Jennifer Lawrence Is 'Over' Trying to Be 'Adorable' and 'Likable' Regarding to Hollywood's Wage Gap
Jennifer Lawrence Is 'Over' Trying to Be 'Adorable' and 'Likable' When it Comes to Hollywood's Gender-Based Wage Gap
'Could there still be a lingering habit of trying to express our opinions in a certain way that doesn’t 'offend' or “scare” men?' Lawrence ponders.
Although she has generally steered clear of any conversations regarding feminism, Jennifer Lawrence has broken her silence to write an essay about equal pay and how women are perceived when they lead or negotiate. While she acknowledges that her “problems aren’t exactly relatable” in terms of scope, her thoughts and experiences on the subject of women in the workplace are absolutely something the majority of us have gone through.

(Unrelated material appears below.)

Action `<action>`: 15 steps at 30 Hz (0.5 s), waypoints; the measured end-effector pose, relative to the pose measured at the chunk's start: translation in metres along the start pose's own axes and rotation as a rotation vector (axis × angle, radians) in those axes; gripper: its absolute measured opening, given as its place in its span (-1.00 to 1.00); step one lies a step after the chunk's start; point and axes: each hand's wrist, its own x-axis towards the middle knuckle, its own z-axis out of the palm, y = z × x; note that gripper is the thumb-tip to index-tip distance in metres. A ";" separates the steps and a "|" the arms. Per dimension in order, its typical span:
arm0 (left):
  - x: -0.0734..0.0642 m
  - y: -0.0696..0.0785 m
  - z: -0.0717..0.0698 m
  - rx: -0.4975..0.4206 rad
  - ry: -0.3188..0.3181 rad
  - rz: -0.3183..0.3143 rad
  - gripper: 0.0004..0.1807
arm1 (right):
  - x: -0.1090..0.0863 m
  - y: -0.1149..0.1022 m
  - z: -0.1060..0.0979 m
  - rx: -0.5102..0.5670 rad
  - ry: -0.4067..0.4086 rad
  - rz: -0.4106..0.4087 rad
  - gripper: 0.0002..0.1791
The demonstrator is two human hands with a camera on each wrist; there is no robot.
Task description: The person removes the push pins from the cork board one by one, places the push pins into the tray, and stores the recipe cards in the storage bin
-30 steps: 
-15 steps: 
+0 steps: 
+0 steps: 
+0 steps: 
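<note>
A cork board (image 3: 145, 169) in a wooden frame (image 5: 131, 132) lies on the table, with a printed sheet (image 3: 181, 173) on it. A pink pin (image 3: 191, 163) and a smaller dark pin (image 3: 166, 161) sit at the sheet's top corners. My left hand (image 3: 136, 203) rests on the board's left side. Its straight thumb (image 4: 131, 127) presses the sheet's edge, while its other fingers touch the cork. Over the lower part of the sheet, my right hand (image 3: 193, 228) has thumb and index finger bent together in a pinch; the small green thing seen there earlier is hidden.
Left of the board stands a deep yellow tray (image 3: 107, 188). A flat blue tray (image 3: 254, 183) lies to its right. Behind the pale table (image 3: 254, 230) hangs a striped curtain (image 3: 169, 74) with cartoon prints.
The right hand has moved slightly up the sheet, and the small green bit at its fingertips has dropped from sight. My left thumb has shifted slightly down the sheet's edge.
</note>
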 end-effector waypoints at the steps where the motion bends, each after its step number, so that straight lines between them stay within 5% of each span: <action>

After the Sony hack happened, a lot of actresses discovered how much less they were being paid than their male counterparts. Lawrence was one of them, and she says her reaction was to get mad at herself. “I failed as a negotiator because I gave up early.” In reality, she goes on to say, one of the deterrents she faced when it came to arguing for a bigger salary was the idea of coming across as a “spoiled brat… For some reason, I just can’t picture someone saying that about a man.”
The whole letter is thoughtful and passionate, with the actress’s trademark humor sprinkled throughout. “We’ve only been able to vote for what, 90 years? I’m seriously asking — my phone is on the counter and I’m on the couch, so a calculator is obviously out of the question," Lawrence wittily writes. But then she takes a turn toward the tougher questions that many women don't actually put out into the world.
"Could there still be a lingering habit of trying to express our opinions in a certain way that doesn’t 'offend' or 'scare' men?" she ponders.
Lawrence ends the piece in no uncertain terms:
"I’m over trying to find the “adorable” way to state my opinion and still be likable! Fuck that. I don’t think I’ve ever worked for a man in charge who spent time contemplating what angle he should use to have his voice heard. It’s just heard."